Ballard moved in another direction, even though she wasn't convinced that Lantana had not left her wallet behind at Ralphs, where it could have been snatched by anybody.

"Who lives here with you, ma'am?" she asked.

"No one," Lantana said. "I live alone. Except for Cosmo. He's my dog."

"Since you got back from Ralphs yesterday, has anyone knocked on your door or been in the house?"

"No, nobody."

"And no friends or relatives visited?"

"No, but they wouldn't have taken my wallet if they had come by."

"Of course, and I don't mean to imply otherwise. I'm just trying to get an idea of comings and goings. So you're saying you have been home the whole time since Ralphs?"

"Yes, I've been home."

"What about Cosmo? Do you walk Cosmo?"

"Sure, twice a day. But I lock the house when I go out and I don't go far. He's an old dog and I'm not getting any younger myself."

Ballard smiled sympathetically.

"Do you take these walks at the same time every day?"

"Yes, we keep a schedule. It's better for the dog."

"About how long are your walks?"

"Thirty minutes in the morning and usually a little longer in the afternoon. Depending on how we feel."

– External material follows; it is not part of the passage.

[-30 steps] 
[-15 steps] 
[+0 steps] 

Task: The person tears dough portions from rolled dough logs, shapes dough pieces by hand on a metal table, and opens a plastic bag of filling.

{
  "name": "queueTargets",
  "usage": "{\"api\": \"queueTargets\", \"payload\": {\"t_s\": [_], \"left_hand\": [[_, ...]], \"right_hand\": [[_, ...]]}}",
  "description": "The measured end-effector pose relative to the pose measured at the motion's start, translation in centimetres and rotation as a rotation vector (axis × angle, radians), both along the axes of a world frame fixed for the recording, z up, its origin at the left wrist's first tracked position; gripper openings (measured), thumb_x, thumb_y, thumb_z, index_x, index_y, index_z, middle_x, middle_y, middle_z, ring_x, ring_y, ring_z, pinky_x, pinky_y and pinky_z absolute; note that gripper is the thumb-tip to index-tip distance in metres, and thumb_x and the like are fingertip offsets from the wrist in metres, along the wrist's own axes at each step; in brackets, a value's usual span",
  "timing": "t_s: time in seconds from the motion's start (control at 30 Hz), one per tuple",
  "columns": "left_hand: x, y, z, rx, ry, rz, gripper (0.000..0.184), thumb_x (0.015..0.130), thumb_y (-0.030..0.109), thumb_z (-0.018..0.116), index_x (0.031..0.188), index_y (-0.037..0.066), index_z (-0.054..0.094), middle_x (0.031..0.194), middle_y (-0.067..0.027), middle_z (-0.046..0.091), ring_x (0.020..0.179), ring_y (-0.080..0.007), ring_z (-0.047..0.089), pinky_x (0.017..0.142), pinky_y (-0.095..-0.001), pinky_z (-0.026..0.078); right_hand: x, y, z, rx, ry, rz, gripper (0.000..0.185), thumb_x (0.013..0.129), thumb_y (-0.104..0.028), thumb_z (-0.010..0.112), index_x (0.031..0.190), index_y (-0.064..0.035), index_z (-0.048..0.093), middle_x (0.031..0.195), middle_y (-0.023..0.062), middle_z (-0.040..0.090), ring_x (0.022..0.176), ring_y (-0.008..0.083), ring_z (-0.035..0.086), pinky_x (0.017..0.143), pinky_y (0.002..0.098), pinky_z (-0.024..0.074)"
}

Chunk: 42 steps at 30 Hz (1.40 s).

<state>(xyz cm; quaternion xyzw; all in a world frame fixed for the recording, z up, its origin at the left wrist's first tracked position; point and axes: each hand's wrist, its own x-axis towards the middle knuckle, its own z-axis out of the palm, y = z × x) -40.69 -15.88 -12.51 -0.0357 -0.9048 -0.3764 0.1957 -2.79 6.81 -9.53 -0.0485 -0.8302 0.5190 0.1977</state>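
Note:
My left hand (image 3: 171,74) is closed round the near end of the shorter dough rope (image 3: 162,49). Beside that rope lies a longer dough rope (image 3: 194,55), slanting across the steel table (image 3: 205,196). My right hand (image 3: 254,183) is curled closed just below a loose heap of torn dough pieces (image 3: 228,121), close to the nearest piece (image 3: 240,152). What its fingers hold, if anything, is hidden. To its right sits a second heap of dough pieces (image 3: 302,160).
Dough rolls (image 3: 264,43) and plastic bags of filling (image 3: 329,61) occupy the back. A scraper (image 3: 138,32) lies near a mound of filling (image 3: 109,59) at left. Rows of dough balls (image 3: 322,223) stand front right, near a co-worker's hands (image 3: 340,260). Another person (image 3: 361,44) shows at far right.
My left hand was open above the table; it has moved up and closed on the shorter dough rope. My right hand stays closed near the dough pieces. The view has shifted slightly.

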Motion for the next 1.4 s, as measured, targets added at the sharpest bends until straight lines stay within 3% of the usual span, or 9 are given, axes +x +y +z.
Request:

Ballard nodded. She knew that all it would have taken for a thief cruising the area south of Santa Monica was to spot the woman walking her dog and follow her home. He'd keep watch to determine if she lived alone and then come back the next day at the same time when she took the dog out again. Most people didn't realize that their simplest routines made them vulnerable to predators. A practiced thief would be in and out of the house in ten minutes tops.

"Have you looked around to see if anything else is missing, ma'am?" Ballard asked.

"Not yet," Lantana said. "I called the police as soon as I knew my wallet was gone."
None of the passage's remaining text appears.